### Work to complete:
Up through the line that contains "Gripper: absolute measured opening", retype the entries exactly, beginning at the very first line.

Data entries
━━━━━━━━━━
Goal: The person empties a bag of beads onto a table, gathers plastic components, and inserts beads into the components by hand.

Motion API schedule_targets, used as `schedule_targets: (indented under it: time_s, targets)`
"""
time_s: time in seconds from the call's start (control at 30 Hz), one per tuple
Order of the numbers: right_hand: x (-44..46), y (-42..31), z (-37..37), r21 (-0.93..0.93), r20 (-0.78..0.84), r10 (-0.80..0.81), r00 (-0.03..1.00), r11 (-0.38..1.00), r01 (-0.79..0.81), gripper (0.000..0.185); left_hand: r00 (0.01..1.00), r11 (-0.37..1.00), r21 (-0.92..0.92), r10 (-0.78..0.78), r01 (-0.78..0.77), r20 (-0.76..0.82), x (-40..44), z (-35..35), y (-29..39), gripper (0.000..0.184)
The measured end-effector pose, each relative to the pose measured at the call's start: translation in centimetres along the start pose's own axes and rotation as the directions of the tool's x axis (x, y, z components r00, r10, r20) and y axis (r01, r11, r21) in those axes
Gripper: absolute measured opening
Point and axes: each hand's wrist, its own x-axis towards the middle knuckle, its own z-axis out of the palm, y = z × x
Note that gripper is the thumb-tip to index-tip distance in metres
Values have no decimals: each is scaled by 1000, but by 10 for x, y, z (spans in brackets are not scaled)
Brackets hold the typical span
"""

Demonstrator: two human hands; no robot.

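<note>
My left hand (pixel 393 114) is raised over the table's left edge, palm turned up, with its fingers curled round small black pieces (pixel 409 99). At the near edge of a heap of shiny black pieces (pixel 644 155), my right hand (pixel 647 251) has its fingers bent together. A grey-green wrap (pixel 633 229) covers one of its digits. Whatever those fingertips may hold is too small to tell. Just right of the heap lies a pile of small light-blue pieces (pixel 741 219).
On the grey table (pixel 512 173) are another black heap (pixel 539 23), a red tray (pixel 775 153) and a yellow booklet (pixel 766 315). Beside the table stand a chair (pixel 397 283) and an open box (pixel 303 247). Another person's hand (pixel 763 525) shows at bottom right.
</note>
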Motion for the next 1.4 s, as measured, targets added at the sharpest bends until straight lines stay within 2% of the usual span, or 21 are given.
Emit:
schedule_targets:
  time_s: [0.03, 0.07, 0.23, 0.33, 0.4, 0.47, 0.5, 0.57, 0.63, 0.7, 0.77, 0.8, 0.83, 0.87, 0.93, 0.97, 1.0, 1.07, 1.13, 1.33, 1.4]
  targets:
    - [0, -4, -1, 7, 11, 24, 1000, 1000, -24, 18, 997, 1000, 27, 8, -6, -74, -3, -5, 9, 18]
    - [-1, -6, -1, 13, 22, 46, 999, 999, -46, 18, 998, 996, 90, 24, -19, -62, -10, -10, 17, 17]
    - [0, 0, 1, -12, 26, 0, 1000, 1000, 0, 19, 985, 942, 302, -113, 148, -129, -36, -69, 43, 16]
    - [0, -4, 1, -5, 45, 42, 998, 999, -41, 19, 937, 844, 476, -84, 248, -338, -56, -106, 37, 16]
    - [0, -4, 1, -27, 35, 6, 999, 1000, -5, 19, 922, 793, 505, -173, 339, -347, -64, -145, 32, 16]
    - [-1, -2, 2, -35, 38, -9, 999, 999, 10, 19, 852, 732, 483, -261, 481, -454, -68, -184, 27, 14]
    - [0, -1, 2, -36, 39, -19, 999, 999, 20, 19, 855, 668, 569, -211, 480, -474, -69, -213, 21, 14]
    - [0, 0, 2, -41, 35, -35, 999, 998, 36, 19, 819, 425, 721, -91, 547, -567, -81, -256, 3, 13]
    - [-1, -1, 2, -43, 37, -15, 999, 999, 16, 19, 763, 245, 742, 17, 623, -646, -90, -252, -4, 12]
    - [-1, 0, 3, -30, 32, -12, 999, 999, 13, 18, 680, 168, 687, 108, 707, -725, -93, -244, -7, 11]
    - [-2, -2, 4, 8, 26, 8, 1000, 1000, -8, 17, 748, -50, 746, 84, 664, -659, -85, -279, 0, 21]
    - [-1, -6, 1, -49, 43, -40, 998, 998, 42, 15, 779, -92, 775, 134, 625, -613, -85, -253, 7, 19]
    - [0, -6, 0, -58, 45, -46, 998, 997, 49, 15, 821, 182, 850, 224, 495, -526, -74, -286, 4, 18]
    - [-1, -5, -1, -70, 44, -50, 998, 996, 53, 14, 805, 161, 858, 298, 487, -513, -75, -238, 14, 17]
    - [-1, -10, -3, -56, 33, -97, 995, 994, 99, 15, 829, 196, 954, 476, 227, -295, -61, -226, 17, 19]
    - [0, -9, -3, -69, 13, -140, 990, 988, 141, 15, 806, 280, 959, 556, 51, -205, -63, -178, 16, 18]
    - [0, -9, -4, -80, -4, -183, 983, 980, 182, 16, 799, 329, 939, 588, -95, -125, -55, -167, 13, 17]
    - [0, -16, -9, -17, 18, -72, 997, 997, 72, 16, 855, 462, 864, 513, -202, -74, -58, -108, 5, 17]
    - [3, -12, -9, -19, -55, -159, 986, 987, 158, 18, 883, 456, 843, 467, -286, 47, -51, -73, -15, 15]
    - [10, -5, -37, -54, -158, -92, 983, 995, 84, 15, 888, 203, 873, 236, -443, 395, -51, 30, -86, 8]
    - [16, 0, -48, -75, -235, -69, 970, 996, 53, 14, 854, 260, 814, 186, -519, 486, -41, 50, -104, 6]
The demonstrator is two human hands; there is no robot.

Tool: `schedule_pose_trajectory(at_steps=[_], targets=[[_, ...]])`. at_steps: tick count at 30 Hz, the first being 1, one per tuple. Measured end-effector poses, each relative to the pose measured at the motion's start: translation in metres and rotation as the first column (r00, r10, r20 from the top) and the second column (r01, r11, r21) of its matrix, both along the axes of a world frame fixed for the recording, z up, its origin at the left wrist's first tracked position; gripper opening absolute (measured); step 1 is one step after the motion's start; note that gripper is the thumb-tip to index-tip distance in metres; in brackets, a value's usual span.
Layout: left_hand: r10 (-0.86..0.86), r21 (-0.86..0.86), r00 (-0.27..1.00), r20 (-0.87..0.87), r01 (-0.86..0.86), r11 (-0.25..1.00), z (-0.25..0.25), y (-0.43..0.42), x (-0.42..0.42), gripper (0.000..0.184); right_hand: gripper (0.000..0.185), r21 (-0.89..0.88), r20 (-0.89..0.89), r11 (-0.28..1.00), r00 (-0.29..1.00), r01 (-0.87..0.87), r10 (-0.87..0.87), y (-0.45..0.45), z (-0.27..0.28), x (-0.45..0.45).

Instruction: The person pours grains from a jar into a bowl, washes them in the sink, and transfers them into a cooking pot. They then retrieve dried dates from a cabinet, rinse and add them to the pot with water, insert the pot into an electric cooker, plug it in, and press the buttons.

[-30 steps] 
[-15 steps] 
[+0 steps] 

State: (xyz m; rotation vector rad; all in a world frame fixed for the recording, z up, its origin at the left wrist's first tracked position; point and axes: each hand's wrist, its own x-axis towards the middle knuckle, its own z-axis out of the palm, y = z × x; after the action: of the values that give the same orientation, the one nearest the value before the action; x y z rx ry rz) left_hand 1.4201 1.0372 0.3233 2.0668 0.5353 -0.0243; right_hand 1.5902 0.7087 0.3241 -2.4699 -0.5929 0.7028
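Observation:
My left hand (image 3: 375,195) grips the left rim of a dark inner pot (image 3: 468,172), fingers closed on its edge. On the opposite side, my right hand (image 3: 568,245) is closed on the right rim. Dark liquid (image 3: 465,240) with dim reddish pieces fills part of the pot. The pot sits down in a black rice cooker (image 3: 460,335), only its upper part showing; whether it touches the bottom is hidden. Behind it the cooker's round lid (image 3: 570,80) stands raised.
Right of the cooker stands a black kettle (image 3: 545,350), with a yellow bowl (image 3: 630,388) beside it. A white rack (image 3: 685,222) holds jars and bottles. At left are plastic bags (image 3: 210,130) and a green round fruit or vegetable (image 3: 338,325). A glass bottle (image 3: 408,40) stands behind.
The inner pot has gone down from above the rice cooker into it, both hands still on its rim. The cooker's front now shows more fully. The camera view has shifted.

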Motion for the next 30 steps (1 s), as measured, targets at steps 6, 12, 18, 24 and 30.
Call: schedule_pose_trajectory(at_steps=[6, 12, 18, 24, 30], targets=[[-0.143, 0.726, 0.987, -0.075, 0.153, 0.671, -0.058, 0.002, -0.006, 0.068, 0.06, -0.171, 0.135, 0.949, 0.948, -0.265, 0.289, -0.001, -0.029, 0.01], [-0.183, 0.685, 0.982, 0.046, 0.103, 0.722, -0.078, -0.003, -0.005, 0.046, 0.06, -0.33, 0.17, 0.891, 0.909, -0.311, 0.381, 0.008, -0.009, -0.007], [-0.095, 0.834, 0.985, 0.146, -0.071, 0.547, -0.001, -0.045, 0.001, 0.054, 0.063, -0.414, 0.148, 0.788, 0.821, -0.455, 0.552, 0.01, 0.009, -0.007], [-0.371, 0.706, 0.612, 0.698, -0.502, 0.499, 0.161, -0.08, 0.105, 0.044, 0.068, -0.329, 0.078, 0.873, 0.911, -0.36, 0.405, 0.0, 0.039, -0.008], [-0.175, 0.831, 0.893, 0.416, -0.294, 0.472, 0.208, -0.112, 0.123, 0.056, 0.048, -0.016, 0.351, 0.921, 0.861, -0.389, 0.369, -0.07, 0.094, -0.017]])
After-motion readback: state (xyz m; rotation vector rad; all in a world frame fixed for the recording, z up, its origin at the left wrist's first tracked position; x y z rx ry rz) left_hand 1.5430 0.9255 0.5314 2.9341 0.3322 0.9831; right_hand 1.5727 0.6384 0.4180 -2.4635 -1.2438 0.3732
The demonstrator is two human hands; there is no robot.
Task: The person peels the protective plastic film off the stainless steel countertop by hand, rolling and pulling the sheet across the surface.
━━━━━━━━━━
### Response for this exercise:
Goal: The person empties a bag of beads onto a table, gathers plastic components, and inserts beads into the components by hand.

Motion API schedule_targets, used as `schedule_targets: (indented under it: time_s, targets)`
"""
time_s: time in seconds from the call's start (control at 30 Hz), one per tuple
Order of the numbers: right_hand: x (-44..46), y (-42..31), z (-37..37), r21 (-0.93..0.93), r20 (-0.78..0.84), r10 (-0.80..0.81), r00 (-0.03..1.00), r11 (-0.38..1.00), r01 (-0.79..0.81), gripper (0.000..0.185); left_hand: r00 (0.01..1.00), r11 (-0.37..1.00), r21 (-0.92..0.92), r10 (-0.78..0.78), r01 (-0.78..0.77), r20 (-0.76..0.82), x (-40..44), z (-35..35), y (-29..39), gripper (0.000..0.184)
The measured end-effector pose, each relative to the pose measured at the call's start: translation in centimetres along the start pose's own axes and rotation as the directions of the tool's x axis (x, y, z components r00, r10, r20) and y axis (r01, r11, r21) in those axes
Gripper: absolute measured opening

The exercise has been finished.